The whole listing needs retyping exactly; keep the pictures out of it.
[[ Dataset excerpt open ]]
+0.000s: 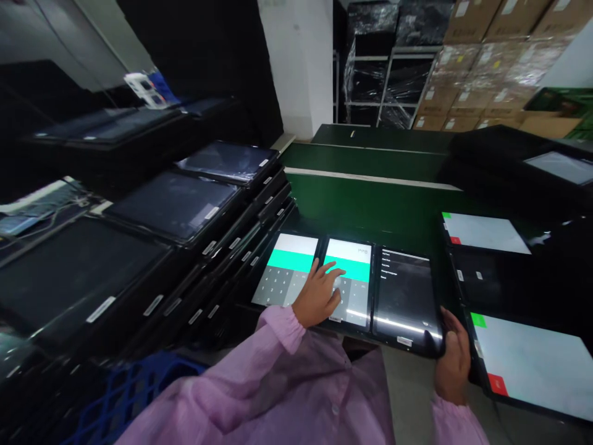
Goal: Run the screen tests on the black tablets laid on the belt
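My left hand (pixel 317 295) is over a tablet (pixel 359 303) with a keypad like a calculator's on its lit screen. Its fingers are spread, the tips at or just above the glass. Left of it lies another tablet (pixel 291 252) showing the same keypad with a white and turquoise band. To the right is a third tablet (pixel 403 290), its dark screen showing a short white text menu. My right hand (pixel 454 355) grips that tablet's right edge, fingers curled along the side and partly hidden.
Stacks of dark tablets (pixel 167 204) rise on the left. On the right, screens with green and red corners (pixel 532 358) lie close to my right hand. A green bench surface (pixel 365 201) stretches ahead. Wrapped cartons (pixel 467 80) stand behind; a blue crate (pixel 134 395) sits lower left.
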Tool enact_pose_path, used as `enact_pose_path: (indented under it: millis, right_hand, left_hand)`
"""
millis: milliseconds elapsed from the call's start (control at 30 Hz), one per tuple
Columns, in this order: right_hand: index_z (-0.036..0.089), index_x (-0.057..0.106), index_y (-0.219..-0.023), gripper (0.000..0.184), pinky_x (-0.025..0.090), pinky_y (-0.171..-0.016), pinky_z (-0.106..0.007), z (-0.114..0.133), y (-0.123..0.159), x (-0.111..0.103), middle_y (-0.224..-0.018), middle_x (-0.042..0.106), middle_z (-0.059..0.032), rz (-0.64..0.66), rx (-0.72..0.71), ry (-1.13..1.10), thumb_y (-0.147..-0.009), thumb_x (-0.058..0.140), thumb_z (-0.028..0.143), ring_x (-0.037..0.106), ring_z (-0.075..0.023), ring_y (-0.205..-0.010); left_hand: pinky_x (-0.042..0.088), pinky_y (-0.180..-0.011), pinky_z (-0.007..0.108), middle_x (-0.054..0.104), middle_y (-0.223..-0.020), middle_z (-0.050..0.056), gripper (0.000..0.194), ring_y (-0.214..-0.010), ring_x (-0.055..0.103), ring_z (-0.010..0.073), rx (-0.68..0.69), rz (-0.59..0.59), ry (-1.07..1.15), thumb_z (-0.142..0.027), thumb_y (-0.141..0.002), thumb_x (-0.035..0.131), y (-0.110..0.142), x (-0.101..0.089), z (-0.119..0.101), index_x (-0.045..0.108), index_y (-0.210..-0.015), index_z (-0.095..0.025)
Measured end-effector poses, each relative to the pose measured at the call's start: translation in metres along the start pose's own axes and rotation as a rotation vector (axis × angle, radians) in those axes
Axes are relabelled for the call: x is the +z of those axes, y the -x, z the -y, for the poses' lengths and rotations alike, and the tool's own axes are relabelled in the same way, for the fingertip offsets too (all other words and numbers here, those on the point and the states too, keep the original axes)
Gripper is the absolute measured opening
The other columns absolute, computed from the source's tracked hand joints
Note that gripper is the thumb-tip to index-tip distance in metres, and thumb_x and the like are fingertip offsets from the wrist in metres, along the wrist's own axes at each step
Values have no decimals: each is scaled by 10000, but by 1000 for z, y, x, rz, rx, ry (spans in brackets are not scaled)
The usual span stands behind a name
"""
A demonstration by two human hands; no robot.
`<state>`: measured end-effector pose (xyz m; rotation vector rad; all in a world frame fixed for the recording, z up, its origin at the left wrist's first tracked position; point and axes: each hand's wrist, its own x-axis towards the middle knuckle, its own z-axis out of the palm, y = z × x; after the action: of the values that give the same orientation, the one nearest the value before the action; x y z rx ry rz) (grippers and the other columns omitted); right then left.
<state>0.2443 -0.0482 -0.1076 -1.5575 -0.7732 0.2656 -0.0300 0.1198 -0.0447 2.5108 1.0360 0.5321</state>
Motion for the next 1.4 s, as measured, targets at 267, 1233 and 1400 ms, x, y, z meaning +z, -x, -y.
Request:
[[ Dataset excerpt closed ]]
Exercise response
+0.000s: 
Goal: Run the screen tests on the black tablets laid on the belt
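My left hand (pixel 317 295) is over a tablet (pixel 359 303) with a keypad like a calculator's on its lit screen. Its fingers are spread, the tips at or just above the glass. Left of it lies another tablet (pixel 291 252) showing the same keypad with a white and turquoise band. To the right is a third tablet (pixel 403 290), its dark screen showing a short white text menu. My right hand (pixel 454 355) grips that tablet's right edge, fingers curled along the side and partly hidden.
Stacks of dark tablets (pixel 167 204) rise on the left. On the right, screens with green and red corners (pixel 532 358) lie close to my right hand. A green bench surface (pixel 365 201) stretches ahead. Wrapped cartons (pixel 467 80) stand behind; a blue crate (pixel 134 395) sits lower left.
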Tool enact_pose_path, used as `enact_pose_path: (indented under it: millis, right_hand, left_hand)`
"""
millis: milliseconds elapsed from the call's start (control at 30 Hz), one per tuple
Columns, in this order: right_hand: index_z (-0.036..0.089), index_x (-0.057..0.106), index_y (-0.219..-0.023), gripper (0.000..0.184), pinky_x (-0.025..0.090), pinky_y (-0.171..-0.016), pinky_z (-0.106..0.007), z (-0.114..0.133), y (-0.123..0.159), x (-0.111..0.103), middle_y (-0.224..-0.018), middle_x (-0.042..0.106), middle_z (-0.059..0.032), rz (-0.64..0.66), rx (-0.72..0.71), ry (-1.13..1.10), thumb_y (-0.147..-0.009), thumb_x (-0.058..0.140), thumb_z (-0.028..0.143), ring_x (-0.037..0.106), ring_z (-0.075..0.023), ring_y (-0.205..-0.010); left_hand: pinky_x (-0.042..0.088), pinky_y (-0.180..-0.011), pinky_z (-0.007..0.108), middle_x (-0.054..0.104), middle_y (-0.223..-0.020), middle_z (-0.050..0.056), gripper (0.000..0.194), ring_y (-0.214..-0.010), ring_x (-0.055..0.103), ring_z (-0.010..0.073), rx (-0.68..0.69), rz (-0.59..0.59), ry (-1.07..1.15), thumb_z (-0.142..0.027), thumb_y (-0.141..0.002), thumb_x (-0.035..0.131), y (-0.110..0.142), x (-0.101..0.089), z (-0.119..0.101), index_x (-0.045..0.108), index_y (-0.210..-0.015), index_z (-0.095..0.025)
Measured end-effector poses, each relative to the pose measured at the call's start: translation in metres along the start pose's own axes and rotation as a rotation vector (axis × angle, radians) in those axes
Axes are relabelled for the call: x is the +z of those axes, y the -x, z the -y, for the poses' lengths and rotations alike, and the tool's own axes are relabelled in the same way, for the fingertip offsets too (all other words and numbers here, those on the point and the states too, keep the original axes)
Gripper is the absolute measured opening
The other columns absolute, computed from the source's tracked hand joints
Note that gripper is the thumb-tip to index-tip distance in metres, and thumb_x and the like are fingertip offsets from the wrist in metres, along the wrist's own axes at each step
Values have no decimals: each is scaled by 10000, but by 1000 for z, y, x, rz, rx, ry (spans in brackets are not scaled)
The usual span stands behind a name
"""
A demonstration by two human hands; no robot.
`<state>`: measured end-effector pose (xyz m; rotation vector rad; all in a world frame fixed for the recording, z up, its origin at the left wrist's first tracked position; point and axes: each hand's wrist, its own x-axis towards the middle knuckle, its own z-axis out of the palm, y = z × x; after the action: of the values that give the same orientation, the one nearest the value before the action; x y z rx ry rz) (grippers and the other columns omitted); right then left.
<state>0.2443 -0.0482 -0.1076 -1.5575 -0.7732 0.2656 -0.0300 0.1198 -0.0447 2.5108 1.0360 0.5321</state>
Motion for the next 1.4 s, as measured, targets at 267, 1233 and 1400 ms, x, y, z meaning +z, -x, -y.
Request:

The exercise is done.